> [TO DO] Please output exactly the lines below, starting at the line that has "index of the" and ending at the line that has "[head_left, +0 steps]", both included; leave out all pictures and include nothing else.
+ + + + + + +
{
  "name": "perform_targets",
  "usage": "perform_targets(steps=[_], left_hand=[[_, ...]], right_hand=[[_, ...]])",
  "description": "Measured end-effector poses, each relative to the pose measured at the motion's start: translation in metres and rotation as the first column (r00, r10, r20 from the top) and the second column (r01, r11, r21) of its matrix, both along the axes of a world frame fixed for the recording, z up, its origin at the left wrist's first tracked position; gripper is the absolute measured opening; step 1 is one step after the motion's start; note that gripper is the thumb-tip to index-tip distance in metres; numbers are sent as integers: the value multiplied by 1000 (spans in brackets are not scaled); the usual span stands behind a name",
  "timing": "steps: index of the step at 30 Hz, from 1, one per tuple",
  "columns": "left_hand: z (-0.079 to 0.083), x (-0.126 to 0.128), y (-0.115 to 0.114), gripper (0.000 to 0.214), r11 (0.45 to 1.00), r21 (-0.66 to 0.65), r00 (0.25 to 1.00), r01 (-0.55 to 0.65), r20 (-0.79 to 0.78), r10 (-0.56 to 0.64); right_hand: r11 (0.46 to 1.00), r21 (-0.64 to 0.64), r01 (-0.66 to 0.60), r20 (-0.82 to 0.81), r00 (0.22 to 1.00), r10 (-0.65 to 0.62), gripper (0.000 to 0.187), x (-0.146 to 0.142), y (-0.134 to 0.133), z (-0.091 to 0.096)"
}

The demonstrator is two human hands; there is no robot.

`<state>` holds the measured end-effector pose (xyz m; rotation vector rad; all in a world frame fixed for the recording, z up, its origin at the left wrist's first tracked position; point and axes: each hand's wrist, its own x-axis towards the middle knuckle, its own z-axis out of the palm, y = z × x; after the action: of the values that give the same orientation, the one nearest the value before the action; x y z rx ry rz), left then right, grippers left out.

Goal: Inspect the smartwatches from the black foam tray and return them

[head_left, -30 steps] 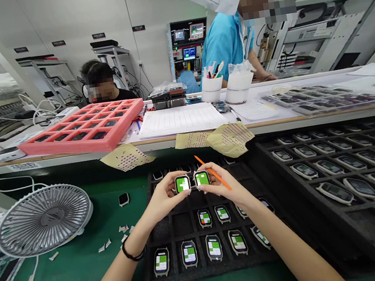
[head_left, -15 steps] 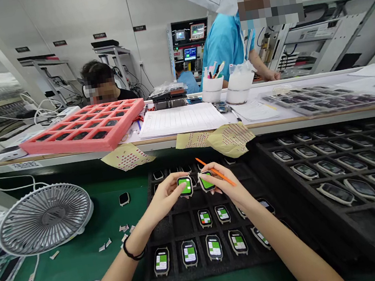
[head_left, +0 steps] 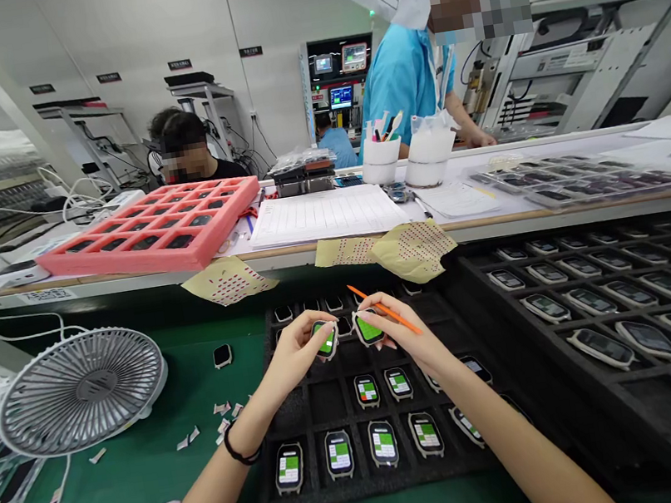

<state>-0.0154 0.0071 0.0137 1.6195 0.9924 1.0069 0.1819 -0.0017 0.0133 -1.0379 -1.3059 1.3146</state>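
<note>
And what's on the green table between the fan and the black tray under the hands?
A dark-screened watch and some small pale scraps lie there, shown in the head view.

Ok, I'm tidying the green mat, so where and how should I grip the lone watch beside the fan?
Pinch the watch by the long sides of its pale case, probably from above and the right: it lies flat, dark screen up, its edges exposed, and the fan stands to its left. That should keep the screen untouched.
</note>
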Motion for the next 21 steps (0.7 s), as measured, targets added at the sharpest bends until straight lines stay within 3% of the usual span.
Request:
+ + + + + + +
> [RESULT FOR THIS EXERCISE]
  "timing": "steps: index of the step at 30 Hz, from 1, one per tuple",
  "columns": "left_hand: z (-0.079 to 0.083), x (-0.126 to 0.128), y (-0.115 to 0.114), gripper (0.000 to 0.214), r11 (0.45 to 1.00), r21 (-0.66 to 0.65), r00 (0.25 to 1.00), r01 (-0.55 to 0.65), r20 (-0.79 to 0.78), r10 (-0.56 to 0.64); right_hand: r11 (0.46 to 1.00), r21 (-0.64 to 0.64), r01 (-0.66 to 0.60), r20 (-0.82 to 0.81), r00 (0.22 to 1.00), r10 (-0.65 to 0.62), gripper (0.000 to 0.187), x (-0.146 to 0.142), y (-0.134 to 0.133), z (-0.091 to 0.096)"
}

The demonstrator is two human hands; there is no robot.

`<state>` holds the measured end-effector pose (xyz m; rotation vector rad; all in a world frame fixed for the recording, z up, its origin at the left wrist's first tracked position; point and axes: each hand's wrist, its own x-axis towards the middle knuckle, its own z-axis out of the palm, y = z × x; after the action: of the values that give the same orientation, the one nearest the value before the action; x y z rx ry rz), left then right, grippers left out.

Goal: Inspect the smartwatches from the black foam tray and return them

[head_left, -30 steps] 
[head_left, -15 steps] 
[head_left, +0 steps] 

What was asked for in the exercise is now done.